SPORT1: Wird er in das Fußballgeschäft zurückkehren?

Krösche: Ich glaube schon. Ralf ist fußballbesessen. Er hat eine sehr hohe Expertise und war bei all seinen Stationen erfolgreich.

Krösche: "Wir kämpfen um Schik"

SPORT1: Nach dem Königsklassen-Turnier in Lissabon dürfte der Transfermarkt in Wallung kommen. Stimmt es, dass RB Leipzig nur 30 Millionen Euro für Transfers zur Verfügung stehen?
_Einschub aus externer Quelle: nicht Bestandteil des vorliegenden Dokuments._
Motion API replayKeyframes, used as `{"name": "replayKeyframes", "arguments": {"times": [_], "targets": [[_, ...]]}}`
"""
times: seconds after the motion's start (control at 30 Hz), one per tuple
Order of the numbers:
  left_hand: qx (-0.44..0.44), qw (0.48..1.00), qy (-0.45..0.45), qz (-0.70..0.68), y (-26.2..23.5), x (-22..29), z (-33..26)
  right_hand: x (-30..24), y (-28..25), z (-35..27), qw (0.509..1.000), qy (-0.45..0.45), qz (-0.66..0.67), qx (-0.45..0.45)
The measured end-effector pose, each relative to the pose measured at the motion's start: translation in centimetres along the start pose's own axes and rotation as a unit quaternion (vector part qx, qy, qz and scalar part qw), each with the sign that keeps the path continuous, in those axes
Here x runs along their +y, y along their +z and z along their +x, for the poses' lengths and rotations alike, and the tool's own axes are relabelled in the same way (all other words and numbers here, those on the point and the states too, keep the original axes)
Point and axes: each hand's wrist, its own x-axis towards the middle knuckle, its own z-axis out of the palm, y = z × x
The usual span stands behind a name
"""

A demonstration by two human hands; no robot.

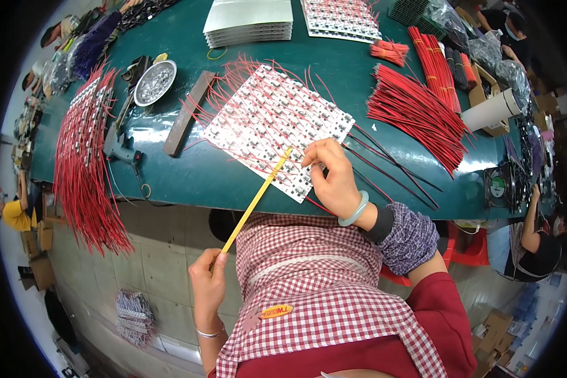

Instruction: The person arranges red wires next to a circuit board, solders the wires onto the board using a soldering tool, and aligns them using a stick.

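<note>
A white panel of small circuit boards [236, 129], with many thin red wires rising from it, lies at an angle near the table's front edge. Below that edge, my left hand [208, 277] is closed around the lower end of a long, thin yellow stick [252, 205]. The stick slants up to the right, its far end over the panel. My right hand [334, 176] is over the panel's right corner, fingers bent and pinched together; what they hold, if anything, cannot be made out. Several dark red and black wires [390, 165] extend right from the panel.
A grey bar [188, 116], a metal bowl of small parts [155, 83] and a teal power tool [121, 151] lie left of the panel. Wired boards [85, 126] hang over the left edge. Red wire bundles [416, 113] lie right; stacked boards [249, 19] stand behind.
</note>
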Motion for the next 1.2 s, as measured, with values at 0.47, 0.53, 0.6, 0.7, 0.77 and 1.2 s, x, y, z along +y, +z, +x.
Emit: {"name": "replayKeyframes", "arguments": {"times": [0.47, 0.53, 0.6, 0.7, 0.77, 1.2], "targets": [[-0.014, 0.995, 0.092, 0.024, 2.8, 3.0, 5.1, 1.5, -1.7, -0.2, 0.992, -0.047, -0.027, -0.112], [-0.018, 0.993, 0.111, 0.033, 3.1, 3.4, 6.2, 1.6, -1.7, -0.3, 0.992, -0.044, -0.003, -0.117], [-0.030, 0.988, 0.147, 0.043, 3.6, 3.6, 7.3, 1.7, -1.8, -0.3, 0.992, -0.041, 0.007, -0.117], [-0.048, 0.991, 0.118, 0.041, 4.6, 5.6, 8.4, 1.9, -2.1, -0.3, 0.991, -0.039, 0.019, -0.126], [-0.058, 0.988, 0.132, 0.055, 5.5, 6.4, 9.3, 1.9, -2.3, -0.3, 0.989, -0.037, 0.029, -0.138], [-0.072, 0.985, 0.121, -0.096, 8.3, 5.3, 11.3, 2.7, -7.2, 0.8, 0.972, -0.114, -0.186, -0.085]]}}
Krösche: Zahlen werde ich nicht kommentieren, aber die Corona-Krise verlangt auch von uns Einschnitte. Wir hatten keine Zuschauer und werden auch bis Saisonende keine hundertprozentige Auslastung haben. Das sind Einnahmen, die uns fehlen. Wir wissen auch noch nicht, welche gesamtwirtschaftlichen Auswirkung das Corona-Virus auf Themen wie das Sponsoring hat. Von daher müssen wir unser Budget anpassen und vorsichtig sein, damit wir als Verein nachhaltig gesund sind.

SPORT1: Werden Sie Patrik Schick zur neuen Saison fest verpflichten? Die AS Rom soll bis zu 25 Millionen Euro für ihn fordern.

Krösche: Wir wollen Patrik behalten und kämpfen schon lange um ihn, weil er unheimlich gut zu uns passt. Er hat sich zu uns bekannt und möchte bleiben. Jetzt versuchen wir, mit AS Rom eine Lösung zu finden.

SPORT1: Dayot Upamecano hat trotz vieler Offerten bis 2023 verlängert.

Krösche: Er ist ein sehr wichtiger Spieler für uns und es ist ein großartiges Zeichen von ihm, dass er sich ganz bewusst für uns entschieden hat. Er wurde von Top-Klubs aus Europa umworben. Er möchte seinen Weg aber mit uns weitergehen.